I don't get that one at all.

Anonymous said...

Ahh Wikipedia, the lazy scholar's delight. I must admit, for the occasional class presentation or response paper, I definitely hit up Wiki for information.

One of the most helpful internal checks Wikipedia has is the Discussion page, automatically created for each entry. Click over to that, and if you see some sort of flame war between a couple of people over a major aspect of the article, and it gives you a good reason to question the "impartial point of view." I would definitely recommend people to check that out (and encourage their students to do the same). It shows so clearly the difference between Wikipedia and more traditional (and accurate) sources of information. Last time I checked, co-authored books do not have appendices of the authors arguing about their subjects.

Curmudgeon said...

Oh my, this comment struck me as having completely missed the point:

Wikipedia is, as you said, a good starting point for research, particularly on topics you know nothing about."

This site is terrible if you know nothing about your topic for you will have nothing of your own to compare the information with. It is useful for retrieving information that you already know but might have forgotten, an equation for centripetal force or the number of companies in Pickett's Charge. You read their number, it correlates, you move on.

Spin and bias are exceedingly hard for students to detect. If the topic doesn't have a lot of constituents, then your or my wrong-headed information collects and becomes an urban legend. The longer it stays, the more gravitas it contains.

It's greatest weakness is that anyone can edit, and many do. These are the same folks who believe that 9/11 was a plot by Bush, that space aliens are landing in Iowa getting girls pregnant and that the x-files is a documentary.

Of course, all of the more mature people, like professors and teachers and business people who have the time to spend on Wikipedia changing entries won't have an ax to grind would they?

I know that conflict of interest doesn't automatically invalidate an argument, but if you can't recognize the conflict, you can't analyze it.

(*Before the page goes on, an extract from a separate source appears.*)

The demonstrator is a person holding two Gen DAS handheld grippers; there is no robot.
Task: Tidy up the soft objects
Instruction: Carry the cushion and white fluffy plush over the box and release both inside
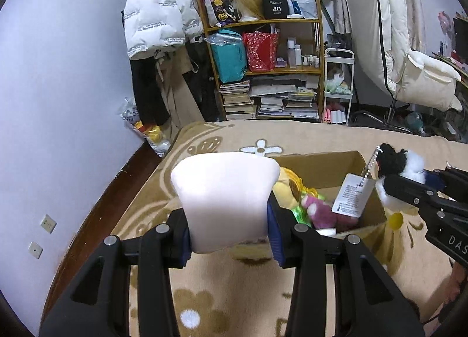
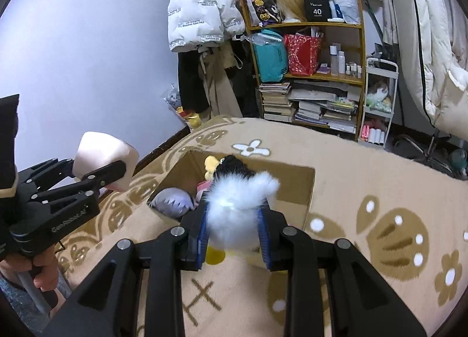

Simple example: try looking up a subject with definitive answers -- your local high school. I looked up mine and part of the blurb said "Also it has the best football team in the state." This comment has lasted for over 7 months.

I would hate to try and base any scholarly argument on this kind of information.

loonyhiker said...

I like how you point out that this is a great place to start. I see wikipedia as a conversation that leads to more research. Many teachers do not let students cite wikipedia as a source but I think it helps get them started.

Anonymous said...

Agreed with the commenters who have said that when dealing with topics that have a potential left/right split, such as AGW, Wikipedia is to be used with a grain of salt.

For finding statistics online, Wikipedia can be much faster than a Google search. However, one should evaluate the source that Wikipedia has used.

For a start,for getting a quick fact, Wikipedia is useful, as long as you recognize its ideological bias. I noted that the English Wikipedia articles on the Allende era in Chile, while they were biased, were MUCH less biased than the Spanish language articles.